Activity
Find the line that contains "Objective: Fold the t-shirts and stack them"; then retype it and each line after it, exactly, through the final line of the data below.

Data
=-=-=-=-=

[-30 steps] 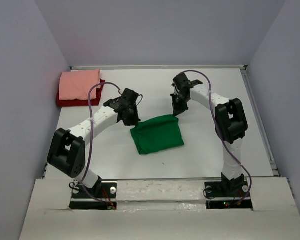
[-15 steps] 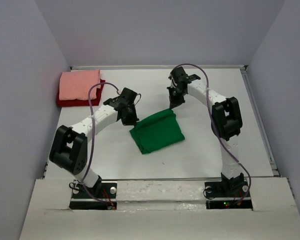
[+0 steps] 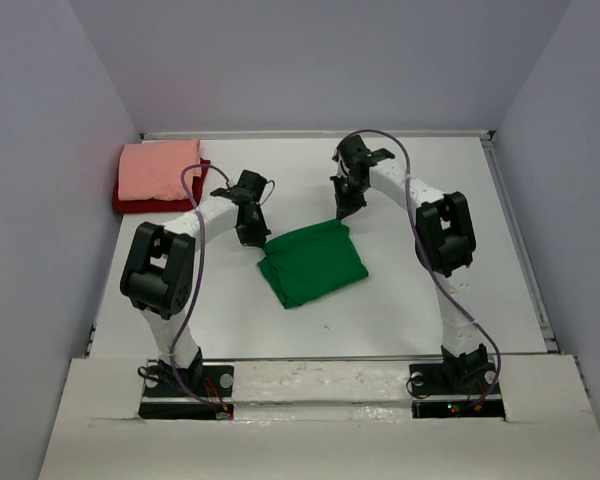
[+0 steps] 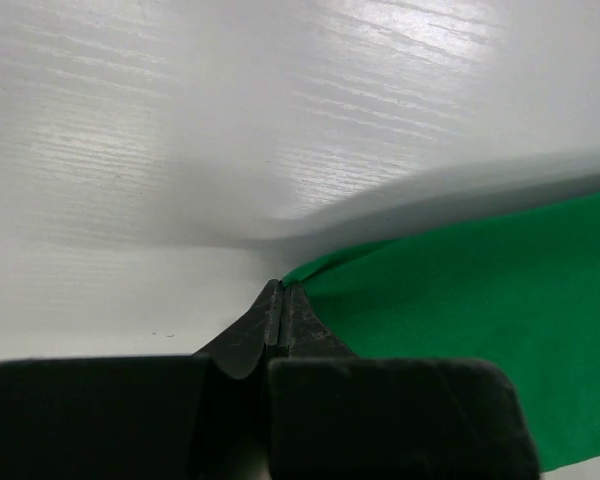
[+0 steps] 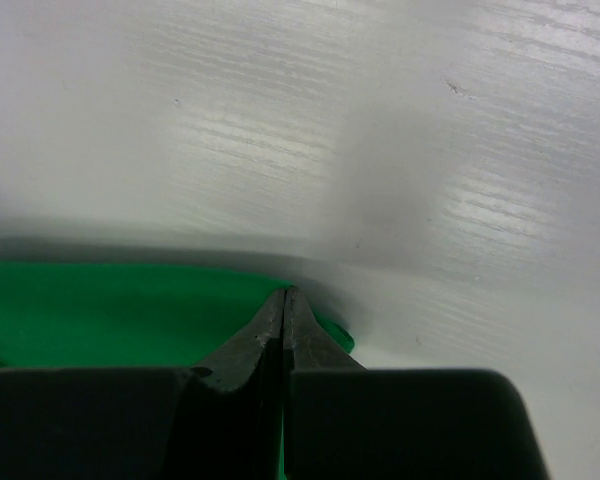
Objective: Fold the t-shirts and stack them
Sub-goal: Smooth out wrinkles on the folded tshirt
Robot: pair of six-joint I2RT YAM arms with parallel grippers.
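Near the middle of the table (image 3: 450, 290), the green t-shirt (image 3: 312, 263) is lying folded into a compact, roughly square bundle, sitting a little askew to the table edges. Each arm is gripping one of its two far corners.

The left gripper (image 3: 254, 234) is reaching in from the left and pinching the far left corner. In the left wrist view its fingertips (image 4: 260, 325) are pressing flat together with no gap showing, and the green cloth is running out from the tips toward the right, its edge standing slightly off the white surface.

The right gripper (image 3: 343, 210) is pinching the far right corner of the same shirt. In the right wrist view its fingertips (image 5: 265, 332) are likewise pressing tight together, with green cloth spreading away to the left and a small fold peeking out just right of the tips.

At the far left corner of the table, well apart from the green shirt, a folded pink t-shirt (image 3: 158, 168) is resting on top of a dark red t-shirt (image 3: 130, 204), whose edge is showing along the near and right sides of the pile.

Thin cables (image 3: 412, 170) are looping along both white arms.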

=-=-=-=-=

Output for this exercise
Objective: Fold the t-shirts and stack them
Sub-goal: Smooth out wrinkles on the folded tshirt
Robot: pair of six-joint I2RT YAM arms with parallel grippers.
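Near the middle of the table (image 3: 450, 290), the green t-shirt (image 3: 312, 263) is lying folded into a compact, roughly square bundle, sitting a little askew to the table edges. Each arm is gripping one of its two far corners.

The left gripper (image 3: 254, 234) is reaching in from the left and pinching the far left corner. In the left wrist view its fingertips (image 4: 260, 325) are pressing flat together with no gap showing, and the green cloth is running out from the tips toward the right, its edge standing slightly off the white surface.

The right gripper (image 3: 343, 210) is pinching the far right corner of the same shirt. In the right wrist view its fingertips (image 5: 265, 332) are likewise pressing tight together, with green cloth spreading away to the left and a small fold peeking out just right of the tips.

At the far left corner of the table, well apart from the green shirt, a folded pink t-shirt (image 3: 158, 168) is resting on top of a dark red t-shirt (image 3: 130, 204), whose edge is showing along the near and right sides of the pile.

Thin cables (image 3: 412, 170) are looping along both white arms.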

That completes the output.